Lorsque je pénètre dans le bâtiment commun, je suis accueilli par un jeune homme très discret que personne n’aime vraiment sur l’île car il est le seul à avoir accès à la salle du Conseil et à connaître les représentants. Nous, nous connaissons quelques noms, nous avons quelques contacts, mais lui, dont je n’arrive même pas à me souvenir du prénom tellement on le côtoie peu, est leur lien direct avec la population. Il me fait signe sans un mot d’entrer dans une petite pièce et me fait asseoir sur un tabouret pas vraiment confortable. J’ai devant moi une vitre sans tain et il allume une grande lampe qui vient directement m’éblouir avant que mes yeux ne s’habituent à la luminosité. C’est impressionnant de se retrouver là, dans cette atmosphère, et j’avoue que je ne suis pas rassuré devant la tournure que prennent les événements.

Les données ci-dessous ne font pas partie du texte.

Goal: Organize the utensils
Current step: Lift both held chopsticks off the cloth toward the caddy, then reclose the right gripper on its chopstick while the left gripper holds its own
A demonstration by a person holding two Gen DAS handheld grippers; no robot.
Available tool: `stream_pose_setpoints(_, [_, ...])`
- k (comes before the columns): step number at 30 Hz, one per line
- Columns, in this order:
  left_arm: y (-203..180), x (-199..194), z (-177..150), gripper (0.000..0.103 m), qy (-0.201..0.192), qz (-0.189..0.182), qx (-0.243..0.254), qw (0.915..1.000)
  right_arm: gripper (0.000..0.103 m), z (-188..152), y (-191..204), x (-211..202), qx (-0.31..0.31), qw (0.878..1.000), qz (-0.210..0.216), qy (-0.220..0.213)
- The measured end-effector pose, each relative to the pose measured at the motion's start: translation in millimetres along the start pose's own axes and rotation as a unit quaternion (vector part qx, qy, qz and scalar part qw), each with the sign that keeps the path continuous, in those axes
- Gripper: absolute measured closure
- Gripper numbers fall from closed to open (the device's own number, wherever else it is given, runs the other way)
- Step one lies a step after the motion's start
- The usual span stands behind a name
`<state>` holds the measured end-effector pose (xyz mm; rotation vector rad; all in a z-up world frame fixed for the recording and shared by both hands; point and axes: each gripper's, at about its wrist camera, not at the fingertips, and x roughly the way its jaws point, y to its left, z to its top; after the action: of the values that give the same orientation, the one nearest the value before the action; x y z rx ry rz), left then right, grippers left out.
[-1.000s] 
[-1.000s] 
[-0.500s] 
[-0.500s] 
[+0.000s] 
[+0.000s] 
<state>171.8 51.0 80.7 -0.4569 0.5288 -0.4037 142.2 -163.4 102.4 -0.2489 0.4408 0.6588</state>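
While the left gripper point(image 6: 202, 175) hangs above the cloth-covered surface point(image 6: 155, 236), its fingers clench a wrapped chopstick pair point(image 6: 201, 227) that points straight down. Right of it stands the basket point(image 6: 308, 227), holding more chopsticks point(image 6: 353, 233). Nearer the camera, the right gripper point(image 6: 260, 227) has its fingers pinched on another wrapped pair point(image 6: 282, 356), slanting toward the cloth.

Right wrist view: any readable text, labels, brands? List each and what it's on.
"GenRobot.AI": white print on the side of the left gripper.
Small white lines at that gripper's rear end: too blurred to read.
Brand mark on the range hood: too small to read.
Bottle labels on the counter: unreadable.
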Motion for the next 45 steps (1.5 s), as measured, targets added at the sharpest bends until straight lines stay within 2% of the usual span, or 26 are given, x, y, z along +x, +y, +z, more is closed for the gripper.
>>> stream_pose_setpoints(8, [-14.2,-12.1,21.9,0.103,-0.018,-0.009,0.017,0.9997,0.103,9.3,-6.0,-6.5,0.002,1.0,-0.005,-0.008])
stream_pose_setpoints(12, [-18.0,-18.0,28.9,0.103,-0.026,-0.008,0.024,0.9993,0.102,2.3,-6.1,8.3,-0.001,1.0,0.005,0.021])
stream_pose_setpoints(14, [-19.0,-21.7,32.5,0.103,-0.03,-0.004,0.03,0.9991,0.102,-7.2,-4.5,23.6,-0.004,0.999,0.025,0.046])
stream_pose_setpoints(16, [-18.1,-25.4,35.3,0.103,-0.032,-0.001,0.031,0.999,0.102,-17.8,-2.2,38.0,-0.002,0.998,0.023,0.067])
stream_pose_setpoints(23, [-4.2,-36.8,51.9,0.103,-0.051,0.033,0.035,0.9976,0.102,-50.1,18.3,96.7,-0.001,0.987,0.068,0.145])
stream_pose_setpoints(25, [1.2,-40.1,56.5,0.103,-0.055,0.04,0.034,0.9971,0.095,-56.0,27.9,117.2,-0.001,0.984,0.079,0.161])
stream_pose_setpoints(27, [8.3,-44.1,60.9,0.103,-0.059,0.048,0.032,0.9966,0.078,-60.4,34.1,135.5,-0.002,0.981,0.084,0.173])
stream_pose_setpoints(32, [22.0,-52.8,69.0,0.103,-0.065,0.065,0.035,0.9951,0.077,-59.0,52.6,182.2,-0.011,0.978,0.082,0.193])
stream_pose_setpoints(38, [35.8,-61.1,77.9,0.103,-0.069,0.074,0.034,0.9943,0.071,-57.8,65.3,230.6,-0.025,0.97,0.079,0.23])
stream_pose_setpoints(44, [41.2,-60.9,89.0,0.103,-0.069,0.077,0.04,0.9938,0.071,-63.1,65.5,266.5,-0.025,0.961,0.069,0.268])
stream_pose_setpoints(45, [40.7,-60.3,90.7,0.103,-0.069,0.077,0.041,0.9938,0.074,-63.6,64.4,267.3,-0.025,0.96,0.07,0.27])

— Malcolm, te voilà devant le Conseil, dit une voix un peu mécanique, que j’imagine transformée par la technique moderne. Nous sommes tous ici pour entendre tes explications sur ce que tu as fait hier. Nous sommes déçus car nous pensions que tu étais un bon élément, mais hier, tu as gâché tous les espoirs que nous mettions en toi, alors que tu allais sûrement avoir une promotion. Parle et nous t’écoutons.

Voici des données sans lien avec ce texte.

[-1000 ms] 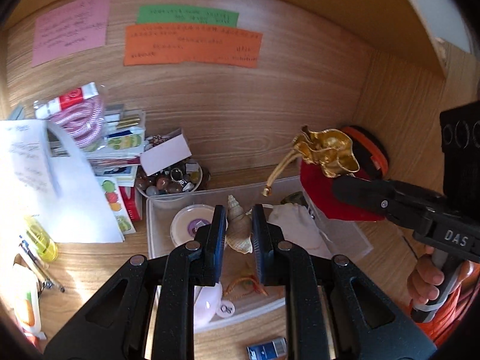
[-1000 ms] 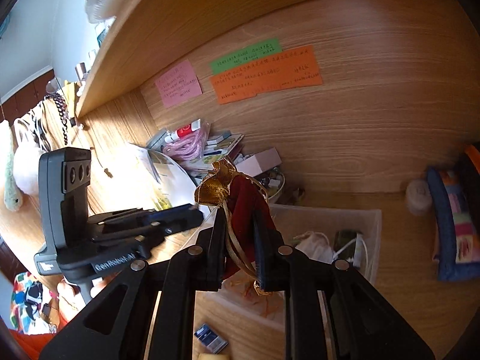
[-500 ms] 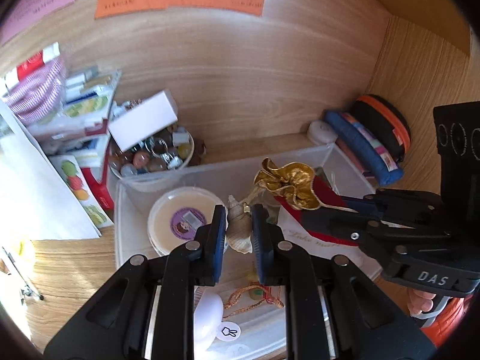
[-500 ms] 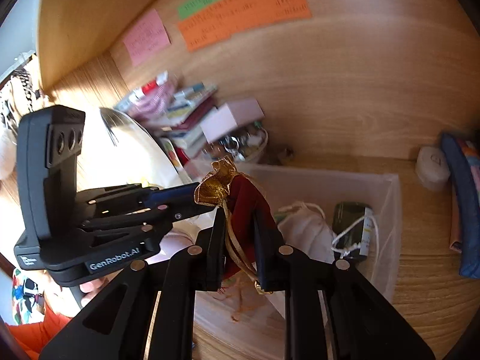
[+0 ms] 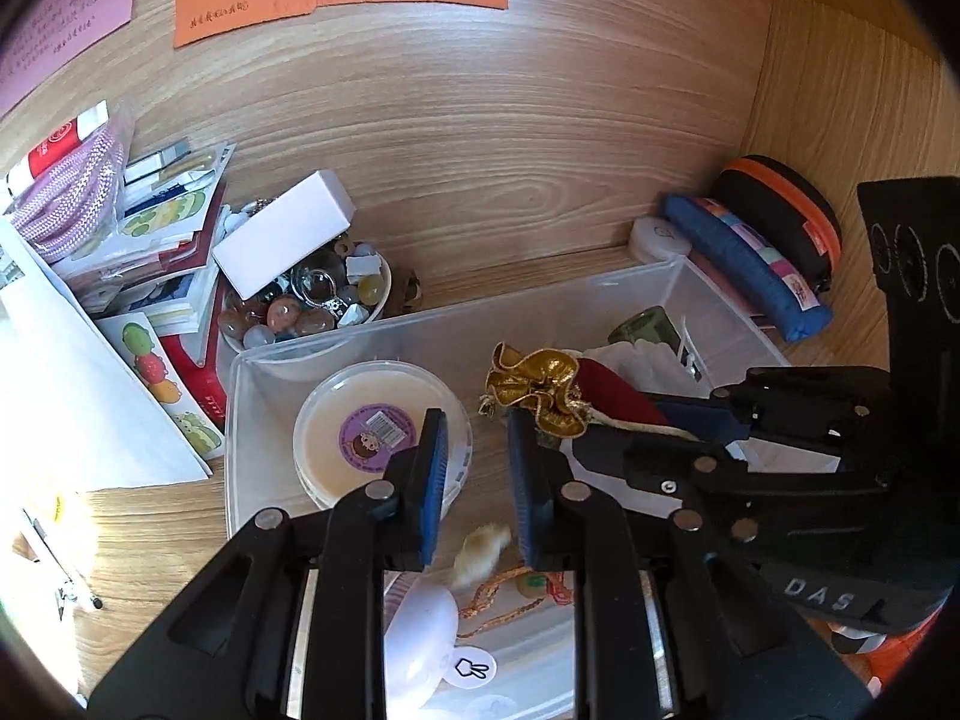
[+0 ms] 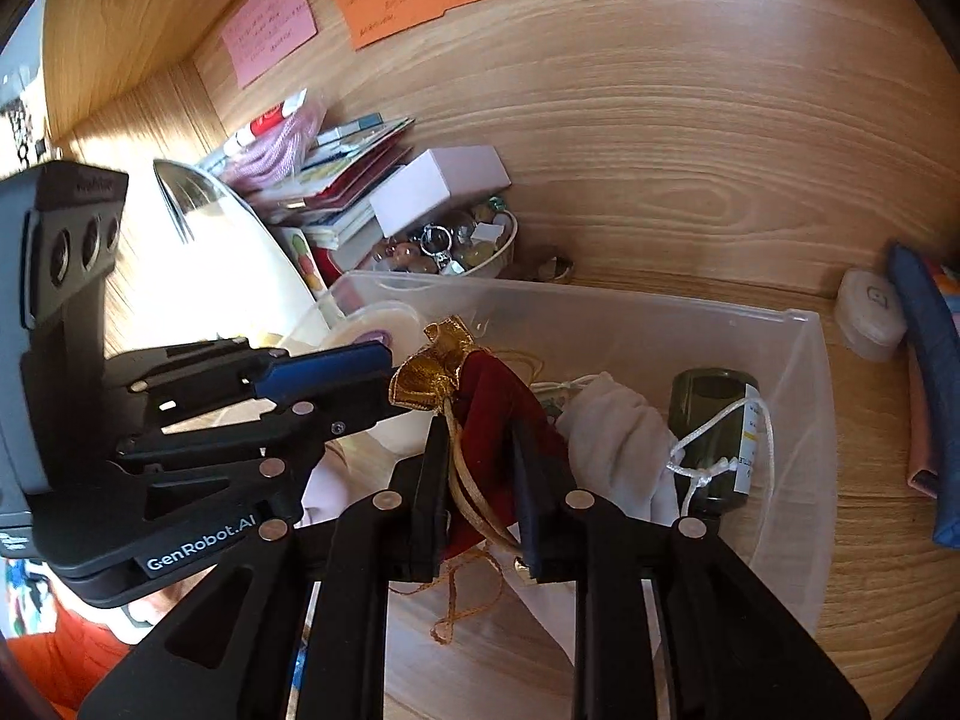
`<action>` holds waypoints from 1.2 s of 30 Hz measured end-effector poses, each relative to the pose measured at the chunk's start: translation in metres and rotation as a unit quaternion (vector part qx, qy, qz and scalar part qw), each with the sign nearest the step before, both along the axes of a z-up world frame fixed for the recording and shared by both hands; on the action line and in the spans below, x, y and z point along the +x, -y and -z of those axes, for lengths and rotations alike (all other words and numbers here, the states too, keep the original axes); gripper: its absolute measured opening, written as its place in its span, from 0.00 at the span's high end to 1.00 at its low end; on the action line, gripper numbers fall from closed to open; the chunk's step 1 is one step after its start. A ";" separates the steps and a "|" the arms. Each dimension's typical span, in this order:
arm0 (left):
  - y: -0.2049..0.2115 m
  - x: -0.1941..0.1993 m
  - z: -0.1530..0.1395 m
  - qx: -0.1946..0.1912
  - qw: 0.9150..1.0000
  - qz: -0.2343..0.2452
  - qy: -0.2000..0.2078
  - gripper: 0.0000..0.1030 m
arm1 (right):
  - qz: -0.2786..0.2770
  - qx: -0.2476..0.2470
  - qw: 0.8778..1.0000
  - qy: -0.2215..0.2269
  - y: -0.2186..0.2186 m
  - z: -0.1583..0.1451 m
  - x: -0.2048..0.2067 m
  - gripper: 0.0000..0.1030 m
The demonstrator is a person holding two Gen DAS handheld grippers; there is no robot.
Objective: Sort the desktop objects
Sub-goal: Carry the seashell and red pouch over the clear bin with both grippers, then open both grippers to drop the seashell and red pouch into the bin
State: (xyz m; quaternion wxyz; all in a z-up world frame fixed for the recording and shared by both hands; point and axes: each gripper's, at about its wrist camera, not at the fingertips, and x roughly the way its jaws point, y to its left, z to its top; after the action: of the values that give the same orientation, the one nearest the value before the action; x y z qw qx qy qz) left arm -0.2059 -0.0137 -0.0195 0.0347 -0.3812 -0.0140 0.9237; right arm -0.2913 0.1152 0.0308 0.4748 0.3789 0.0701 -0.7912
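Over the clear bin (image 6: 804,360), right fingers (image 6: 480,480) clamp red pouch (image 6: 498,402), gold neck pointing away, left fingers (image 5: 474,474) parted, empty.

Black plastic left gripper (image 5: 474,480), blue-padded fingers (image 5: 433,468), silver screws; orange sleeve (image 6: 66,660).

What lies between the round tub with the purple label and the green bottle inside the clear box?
In the left wrist view, the red pouch with its gold top lies between the tub and the bottle, held by the right gripper.
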 end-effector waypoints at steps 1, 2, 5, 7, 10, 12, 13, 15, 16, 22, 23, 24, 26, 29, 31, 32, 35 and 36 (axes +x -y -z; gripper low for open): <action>0.000 -0.001 0.000 0.000 1.000 -0.001 0.000 0.81 | 0.001 0.004 1.000 -0.008 0.002 0.000 0.002 0.82; 0.000 -0.001 0.001 0.000 1.000 -0.001 0.001 0.81 | 0.001 0.008 1.000 -0.017 0.003 0.000 0.004 0.81; 0.002 -0.001 0.001 -0.001 1.000 -0.003 0.002 0.80 | 0.002 0.016 0.999 -0.035 0.006 0.000 0.009 0.77; 0.003 -0.001 0.000 -0.001 1.000 -0.006 0.003 0.79 | 0.004 0.019 0.999 -0.043 0.006 0.000 0.011 0.74; 0.007 0.001 -0.002 0.001 1.000 -0.012 -0.002 0.72 | 0.008 0.012 0.999 -0.047 0.004 -0.001 0.011 0.68; 0.010 0.003 -0.005 0.004 1.000 -0.014 -0.009 0.67 | 0.012 0.004 0.999 -0.050 0.001 -0.004 0.012 0.64; 0.011 0.005 -0.007 0.004 1.000 -0.016 -0.011 0.65 | 0.013 0.000 0.999 -0.051 0.000 -0.005 0.012 0.60; 0.014 0.007 -0.010 0.004 1.000 -0.023 -0.018 0.55 | 0.018 -0.009 0.998 -0.053 -0.003 -0.008 0.012 0.54; 0.016 0.008 -0.011 0.004 0.999 -0.027 -0.022 0.53 | 0.020 -0.013 0.998 -0.053 -0.004 -0.009 0.012 0.51; 0.025 0.012 -0.017 0.014 0.998 -0.041 -0.035 0.47 | 0.018 -0.031 0.999 -0.041 -0.009 -0.013 0.012 0.44; 0.026 0.012 -0.018 0.014 0.998 -0.043 -0.036 0.47 | 0.019 -0.034 0.998 -0.039 -0.010 -0.014 0.012 0.44; 0.028 0.013 -0.018 0.014 0.998 -0.045 -0.037 0.47 | 0.018 -0.037 0.998 -0.037 -0.011 -0.014 0.012 0.44; 0.029 0.014 -0.020 0.014 0.998 -0.048 -0.039 0.47 | 0.015 -0.045 0.998 -0.029 -0.013 -0.016 0.011 0.43; 0.031 0.016 -0.023 0.015 0.998 -0.047 -0.043 0.46 | 0.011 -0.061 0.998 -0.014 -0.018 -0.020 0.008 0.42; 0.032 0.019 -0.026 0.015 0.998 -0.049 -0.046 0.46 | 0.008 -0.068 0.998 -0.009 -0.021 -0.023 0.007 0.41; 0.032 0.020 -0.028 0.015 0.997 -0.051 -0.047 0.46 | 0.009 -0.072 0.997 -0.005 -0.024 -0.026 0.006 0.40; 0.033 0.028 -0.035 0.013 0.997 -0.057 -0.054 0.42 | 0.019 -0.081 0.997 0.003 -0.032 -0.035 0.004 0.36; 0.033 0.032 -0.038 0.008 0.997 -0.060 -0.058 0.41 | 0.022 -0.083 0.996 0.004 -0.035 -0.038 0.004 0.36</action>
State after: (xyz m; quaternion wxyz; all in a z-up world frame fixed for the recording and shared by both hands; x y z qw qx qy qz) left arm -0.1734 -0.0466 0.0187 -0.0170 -0.3255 -0.0419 0.9445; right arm -0.2875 0.1499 0.0692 0.4876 0.3427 -0.0054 -0.8030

Oh la vache, ça commence fort. Ils ne sont pas là pour rigoler, c’est clair, et je sens les battements de mon cœur s’accélérer. Je sais que ce n’est que le résultat de leur mise en scène, mais j’ai du mal à calmer mes palpitations.

— Je n’ai rien fait qui contrevient aux lois de protection de la Nature. Je n’ai rien à me reprocher et si j’ai pris la défense d’Oliver, c’est que je pense que lui non plus n’a rien fait de mal. Je comprends le souhait du Conseil de limiter les interactions entre les hommes et les femmes, mais il n’y a rien contre Nature à écrire ni à s’aimer entre personnes de sexes opposés.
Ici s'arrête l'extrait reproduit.